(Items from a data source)
::::::::

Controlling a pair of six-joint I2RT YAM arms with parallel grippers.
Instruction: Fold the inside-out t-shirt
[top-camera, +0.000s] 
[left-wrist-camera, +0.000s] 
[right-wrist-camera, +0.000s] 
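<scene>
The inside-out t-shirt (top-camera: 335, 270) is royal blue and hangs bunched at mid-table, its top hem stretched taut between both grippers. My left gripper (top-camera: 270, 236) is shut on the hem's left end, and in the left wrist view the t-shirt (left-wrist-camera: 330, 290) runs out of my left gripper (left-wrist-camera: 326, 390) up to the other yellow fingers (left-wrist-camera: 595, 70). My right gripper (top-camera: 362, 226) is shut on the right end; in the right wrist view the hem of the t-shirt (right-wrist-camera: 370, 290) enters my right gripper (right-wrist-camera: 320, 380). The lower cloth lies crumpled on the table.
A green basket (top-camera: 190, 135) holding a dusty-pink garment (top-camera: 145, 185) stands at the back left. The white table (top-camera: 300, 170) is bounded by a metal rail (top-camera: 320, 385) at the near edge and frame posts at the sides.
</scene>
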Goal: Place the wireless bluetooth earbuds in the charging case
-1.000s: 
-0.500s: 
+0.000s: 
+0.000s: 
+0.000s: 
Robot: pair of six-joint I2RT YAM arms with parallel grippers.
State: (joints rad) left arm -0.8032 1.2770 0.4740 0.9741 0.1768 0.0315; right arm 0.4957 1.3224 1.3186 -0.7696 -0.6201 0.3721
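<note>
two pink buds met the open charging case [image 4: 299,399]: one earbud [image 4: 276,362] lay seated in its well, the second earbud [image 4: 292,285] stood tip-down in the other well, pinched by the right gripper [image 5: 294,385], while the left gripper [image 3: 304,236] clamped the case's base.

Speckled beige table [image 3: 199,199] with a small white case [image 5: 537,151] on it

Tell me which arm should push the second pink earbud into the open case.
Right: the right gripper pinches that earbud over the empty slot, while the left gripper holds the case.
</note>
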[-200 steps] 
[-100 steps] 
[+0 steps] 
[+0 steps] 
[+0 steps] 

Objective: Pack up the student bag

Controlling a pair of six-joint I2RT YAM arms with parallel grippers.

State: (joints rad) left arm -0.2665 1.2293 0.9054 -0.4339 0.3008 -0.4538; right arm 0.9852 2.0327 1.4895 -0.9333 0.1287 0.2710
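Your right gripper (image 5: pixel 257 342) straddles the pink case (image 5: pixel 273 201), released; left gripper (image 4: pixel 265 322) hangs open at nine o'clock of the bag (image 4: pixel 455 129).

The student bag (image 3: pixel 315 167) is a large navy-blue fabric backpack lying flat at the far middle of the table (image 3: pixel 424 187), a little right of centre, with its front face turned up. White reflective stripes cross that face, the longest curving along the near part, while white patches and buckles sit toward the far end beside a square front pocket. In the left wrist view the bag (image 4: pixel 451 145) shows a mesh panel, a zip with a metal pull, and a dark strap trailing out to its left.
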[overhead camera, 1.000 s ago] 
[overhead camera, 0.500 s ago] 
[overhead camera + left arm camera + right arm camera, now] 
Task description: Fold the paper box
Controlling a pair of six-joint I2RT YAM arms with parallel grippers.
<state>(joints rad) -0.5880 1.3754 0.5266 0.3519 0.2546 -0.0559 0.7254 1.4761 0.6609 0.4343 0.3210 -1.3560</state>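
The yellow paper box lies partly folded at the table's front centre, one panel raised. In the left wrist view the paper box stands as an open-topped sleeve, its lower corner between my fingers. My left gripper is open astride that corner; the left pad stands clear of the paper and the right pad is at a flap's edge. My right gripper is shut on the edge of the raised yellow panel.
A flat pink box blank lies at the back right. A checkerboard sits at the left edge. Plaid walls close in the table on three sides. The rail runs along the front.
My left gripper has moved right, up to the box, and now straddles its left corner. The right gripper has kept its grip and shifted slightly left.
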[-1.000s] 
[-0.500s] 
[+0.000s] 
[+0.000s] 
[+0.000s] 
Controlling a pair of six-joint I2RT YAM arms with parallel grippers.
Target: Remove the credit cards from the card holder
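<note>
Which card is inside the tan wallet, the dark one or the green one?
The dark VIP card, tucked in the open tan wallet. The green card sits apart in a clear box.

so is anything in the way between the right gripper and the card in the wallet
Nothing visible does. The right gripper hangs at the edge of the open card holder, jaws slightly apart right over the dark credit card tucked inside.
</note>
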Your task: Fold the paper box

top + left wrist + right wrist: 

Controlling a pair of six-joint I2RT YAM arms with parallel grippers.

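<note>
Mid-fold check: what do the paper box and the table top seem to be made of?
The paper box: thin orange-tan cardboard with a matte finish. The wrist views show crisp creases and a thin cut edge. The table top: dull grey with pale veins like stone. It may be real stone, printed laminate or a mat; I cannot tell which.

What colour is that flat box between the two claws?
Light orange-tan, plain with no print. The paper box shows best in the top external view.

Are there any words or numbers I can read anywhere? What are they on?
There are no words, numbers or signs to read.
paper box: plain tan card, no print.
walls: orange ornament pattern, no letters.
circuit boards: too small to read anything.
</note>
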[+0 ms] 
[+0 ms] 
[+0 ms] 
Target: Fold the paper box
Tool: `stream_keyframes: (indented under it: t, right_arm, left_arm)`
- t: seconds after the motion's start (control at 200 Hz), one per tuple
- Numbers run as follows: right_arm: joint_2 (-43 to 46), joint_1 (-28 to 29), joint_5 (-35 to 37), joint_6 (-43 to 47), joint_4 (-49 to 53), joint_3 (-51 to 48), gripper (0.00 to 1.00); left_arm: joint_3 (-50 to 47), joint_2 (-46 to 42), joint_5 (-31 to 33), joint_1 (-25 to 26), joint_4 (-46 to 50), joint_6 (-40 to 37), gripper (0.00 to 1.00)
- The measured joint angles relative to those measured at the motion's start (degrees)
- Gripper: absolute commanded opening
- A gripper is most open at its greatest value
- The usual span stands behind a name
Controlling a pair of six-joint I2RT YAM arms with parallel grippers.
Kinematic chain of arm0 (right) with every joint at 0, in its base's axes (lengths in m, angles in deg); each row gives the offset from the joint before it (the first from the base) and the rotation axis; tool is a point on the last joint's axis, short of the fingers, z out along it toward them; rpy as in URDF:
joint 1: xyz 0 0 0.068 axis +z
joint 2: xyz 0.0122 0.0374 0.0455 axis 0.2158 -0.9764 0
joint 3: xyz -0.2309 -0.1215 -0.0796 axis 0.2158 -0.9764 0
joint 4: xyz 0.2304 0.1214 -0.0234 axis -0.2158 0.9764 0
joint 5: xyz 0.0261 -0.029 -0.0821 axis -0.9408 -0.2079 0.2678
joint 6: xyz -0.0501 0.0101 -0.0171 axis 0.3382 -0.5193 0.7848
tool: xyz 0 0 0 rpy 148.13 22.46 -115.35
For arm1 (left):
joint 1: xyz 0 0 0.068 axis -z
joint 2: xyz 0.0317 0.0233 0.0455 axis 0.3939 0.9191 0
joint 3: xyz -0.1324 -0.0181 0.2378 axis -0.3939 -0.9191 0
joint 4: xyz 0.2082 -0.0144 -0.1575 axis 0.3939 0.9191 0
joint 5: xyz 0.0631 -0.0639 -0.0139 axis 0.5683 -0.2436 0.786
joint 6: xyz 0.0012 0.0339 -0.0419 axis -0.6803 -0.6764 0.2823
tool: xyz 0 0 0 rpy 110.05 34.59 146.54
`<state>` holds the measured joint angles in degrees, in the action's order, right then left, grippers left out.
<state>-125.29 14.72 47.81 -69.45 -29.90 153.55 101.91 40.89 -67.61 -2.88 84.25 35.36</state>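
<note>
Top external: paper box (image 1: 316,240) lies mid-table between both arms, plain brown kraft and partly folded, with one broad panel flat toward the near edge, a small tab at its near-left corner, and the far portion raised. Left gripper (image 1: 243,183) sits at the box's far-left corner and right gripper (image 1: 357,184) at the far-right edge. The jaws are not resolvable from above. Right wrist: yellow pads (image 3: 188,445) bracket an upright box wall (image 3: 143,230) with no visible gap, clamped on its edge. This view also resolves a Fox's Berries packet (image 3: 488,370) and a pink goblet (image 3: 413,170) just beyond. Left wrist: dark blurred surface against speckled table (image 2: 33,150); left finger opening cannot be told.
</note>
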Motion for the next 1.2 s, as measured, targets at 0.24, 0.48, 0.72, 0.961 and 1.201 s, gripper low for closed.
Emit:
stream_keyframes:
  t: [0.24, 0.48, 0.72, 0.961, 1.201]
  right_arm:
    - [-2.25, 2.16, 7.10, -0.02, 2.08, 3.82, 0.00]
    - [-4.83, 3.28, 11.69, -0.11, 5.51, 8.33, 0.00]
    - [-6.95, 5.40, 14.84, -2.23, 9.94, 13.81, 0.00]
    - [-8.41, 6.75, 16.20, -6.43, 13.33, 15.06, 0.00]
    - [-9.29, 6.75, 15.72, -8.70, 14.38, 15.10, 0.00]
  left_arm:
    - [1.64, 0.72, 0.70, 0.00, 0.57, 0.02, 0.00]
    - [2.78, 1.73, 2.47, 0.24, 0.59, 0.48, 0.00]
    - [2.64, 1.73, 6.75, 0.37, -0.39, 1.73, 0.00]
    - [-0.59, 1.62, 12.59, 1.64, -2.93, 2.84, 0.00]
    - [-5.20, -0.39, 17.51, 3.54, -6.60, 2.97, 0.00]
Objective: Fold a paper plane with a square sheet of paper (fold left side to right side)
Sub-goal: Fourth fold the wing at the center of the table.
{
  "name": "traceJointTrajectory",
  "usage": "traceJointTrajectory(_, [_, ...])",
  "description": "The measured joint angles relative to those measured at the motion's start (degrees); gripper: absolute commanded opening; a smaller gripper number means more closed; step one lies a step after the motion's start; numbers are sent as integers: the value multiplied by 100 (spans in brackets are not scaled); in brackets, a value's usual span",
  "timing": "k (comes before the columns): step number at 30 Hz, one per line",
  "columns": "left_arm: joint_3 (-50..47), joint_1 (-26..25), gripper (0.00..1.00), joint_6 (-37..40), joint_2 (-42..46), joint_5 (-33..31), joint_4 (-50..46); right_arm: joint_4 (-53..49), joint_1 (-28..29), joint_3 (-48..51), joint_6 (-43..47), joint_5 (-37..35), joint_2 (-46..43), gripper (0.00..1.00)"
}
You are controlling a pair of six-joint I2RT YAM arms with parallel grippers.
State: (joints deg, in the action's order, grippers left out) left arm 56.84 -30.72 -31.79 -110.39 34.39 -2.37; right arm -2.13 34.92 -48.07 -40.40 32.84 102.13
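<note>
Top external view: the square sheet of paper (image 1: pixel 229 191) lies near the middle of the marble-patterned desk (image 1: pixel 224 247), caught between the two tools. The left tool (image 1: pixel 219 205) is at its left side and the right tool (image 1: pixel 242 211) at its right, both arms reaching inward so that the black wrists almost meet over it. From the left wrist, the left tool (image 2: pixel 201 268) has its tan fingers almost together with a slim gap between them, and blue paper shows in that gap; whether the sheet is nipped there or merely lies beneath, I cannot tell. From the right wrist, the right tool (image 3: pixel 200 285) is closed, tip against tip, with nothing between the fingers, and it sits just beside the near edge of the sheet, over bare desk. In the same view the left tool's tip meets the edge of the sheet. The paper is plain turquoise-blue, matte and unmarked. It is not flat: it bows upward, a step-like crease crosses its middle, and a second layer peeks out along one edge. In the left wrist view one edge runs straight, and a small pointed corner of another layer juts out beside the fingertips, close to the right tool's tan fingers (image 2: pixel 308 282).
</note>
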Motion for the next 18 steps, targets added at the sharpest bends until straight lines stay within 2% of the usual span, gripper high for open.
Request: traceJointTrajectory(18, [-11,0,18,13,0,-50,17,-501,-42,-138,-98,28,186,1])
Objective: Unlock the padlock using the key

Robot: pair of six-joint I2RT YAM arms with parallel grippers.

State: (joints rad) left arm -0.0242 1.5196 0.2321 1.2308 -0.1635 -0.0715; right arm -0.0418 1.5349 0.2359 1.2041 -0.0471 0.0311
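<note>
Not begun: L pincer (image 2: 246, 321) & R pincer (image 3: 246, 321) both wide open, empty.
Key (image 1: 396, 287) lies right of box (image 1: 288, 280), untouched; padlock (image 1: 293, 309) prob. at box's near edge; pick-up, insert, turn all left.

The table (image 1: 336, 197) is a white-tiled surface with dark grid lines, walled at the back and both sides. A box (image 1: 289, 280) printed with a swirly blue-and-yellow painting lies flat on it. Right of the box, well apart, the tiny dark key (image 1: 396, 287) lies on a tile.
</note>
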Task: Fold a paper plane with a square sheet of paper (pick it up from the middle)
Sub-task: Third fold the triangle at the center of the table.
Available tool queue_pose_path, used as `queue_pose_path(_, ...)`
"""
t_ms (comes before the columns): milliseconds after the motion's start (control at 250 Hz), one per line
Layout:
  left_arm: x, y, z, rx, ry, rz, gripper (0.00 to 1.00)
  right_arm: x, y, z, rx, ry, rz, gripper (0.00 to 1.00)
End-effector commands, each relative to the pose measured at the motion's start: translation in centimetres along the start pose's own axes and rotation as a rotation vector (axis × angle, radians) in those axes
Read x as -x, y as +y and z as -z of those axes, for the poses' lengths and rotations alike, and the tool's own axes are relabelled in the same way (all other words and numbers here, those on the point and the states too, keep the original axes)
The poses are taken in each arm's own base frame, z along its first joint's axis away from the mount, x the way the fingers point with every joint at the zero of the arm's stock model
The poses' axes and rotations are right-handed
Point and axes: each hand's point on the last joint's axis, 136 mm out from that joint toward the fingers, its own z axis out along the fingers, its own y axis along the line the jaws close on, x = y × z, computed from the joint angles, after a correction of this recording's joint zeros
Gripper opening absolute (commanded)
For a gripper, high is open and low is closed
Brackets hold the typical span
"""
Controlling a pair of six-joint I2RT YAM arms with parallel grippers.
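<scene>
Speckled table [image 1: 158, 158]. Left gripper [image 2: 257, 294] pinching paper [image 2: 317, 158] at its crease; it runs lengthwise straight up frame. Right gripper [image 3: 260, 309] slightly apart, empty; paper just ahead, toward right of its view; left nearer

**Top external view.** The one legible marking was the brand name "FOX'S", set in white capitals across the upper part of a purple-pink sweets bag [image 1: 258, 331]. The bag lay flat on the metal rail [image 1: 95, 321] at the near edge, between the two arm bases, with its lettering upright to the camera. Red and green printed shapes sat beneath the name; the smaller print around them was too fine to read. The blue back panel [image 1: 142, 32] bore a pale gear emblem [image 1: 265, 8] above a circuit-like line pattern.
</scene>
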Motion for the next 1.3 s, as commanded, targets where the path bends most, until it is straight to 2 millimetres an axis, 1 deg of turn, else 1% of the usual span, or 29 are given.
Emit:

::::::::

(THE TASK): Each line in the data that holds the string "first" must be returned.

(EXERCISE OUTPUT):
Kinematic chain of arm0 (right) with every joint at 0, in its base's axes (lengths in m, angles in deg); each row gives the offset from the joint before it (the first from the base) and the rotation axis; tool is a point on the last joint's axis, short of the fingers, z out along it toward them; rpy as in URDF:
The poses are taken in each arm's own base frame, z along its first joint's axis away from the mount, x the way the fingers point with every joint at the zero of the arm's stock model

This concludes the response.